— PROBLEM TO WORK ON —
Where a line holds the word "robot", copy it from the records.

Dataset records
────────────────────────────────────────

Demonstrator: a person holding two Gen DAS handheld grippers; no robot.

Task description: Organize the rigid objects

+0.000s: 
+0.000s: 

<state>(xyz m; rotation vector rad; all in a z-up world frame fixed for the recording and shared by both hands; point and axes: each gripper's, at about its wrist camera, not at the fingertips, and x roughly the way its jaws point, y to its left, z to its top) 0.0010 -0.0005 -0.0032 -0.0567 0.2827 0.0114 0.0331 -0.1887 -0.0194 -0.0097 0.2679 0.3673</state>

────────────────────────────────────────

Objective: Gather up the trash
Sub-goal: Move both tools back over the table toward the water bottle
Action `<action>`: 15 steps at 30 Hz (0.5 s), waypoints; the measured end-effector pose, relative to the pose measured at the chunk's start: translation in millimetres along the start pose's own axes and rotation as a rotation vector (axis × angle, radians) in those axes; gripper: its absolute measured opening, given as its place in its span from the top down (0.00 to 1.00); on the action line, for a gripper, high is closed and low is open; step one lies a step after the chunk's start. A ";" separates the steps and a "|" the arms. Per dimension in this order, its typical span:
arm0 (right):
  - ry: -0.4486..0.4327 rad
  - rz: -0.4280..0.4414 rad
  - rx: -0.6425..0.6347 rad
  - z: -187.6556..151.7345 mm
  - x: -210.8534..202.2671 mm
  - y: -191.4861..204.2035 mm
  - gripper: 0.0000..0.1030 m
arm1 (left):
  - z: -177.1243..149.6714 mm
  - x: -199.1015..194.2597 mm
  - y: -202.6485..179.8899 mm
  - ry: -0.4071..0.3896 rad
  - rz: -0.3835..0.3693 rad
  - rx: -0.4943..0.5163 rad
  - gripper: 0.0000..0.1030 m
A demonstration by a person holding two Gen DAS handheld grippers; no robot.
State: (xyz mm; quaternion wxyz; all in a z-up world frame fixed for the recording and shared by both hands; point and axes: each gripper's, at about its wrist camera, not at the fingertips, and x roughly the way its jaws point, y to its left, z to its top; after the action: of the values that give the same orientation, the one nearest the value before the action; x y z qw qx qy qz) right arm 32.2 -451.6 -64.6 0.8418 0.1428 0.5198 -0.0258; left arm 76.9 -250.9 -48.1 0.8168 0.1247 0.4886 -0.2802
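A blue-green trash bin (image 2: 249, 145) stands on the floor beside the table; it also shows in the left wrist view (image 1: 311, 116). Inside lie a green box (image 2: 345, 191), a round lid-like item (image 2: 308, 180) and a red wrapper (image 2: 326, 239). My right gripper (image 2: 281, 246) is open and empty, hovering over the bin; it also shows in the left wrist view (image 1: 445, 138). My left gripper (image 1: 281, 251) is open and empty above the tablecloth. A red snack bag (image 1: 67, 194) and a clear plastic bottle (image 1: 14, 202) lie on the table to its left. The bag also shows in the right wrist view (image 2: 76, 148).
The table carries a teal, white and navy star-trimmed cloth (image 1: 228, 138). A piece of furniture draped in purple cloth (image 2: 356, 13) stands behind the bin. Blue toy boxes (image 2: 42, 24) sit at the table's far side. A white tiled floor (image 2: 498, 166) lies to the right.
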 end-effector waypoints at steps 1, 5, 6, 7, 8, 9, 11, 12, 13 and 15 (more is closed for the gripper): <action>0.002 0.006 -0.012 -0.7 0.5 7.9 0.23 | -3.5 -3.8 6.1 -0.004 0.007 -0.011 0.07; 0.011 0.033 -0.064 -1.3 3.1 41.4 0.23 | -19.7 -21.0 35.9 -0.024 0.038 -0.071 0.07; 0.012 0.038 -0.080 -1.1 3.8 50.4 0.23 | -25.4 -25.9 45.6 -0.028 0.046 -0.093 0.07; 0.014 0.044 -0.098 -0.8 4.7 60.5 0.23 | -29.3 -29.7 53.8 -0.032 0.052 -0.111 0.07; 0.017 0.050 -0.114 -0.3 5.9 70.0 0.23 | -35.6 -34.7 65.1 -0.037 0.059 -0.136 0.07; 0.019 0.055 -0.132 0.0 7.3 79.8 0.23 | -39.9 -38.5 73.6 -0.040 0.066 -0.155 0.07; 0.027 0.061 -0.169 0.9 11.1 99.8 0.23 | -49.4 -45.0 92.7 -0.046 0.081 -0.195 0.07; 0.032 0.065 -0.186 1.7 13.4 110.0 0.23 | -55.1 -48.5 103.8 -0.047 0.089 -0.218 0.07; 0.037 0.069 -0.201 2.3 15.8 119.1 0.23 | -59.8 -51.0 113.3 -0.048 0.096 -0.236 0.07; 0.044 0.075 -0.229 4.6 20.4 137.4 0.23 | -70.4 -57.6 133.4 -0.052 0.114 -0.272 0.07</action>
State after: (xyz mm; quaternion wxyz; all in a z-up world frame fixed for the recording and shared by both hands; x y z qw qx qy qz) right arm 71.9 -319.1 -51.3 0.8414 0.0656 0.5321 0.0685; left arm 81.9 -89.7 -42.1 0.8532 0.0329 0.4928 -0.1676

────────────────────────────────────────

— FINISHED EXERCISE —
Demonstrator: a person holding two Gen DAS handheld grippers; no robot.
A demonstration by a person holding two Gen DAS handheld grippers; no robot.

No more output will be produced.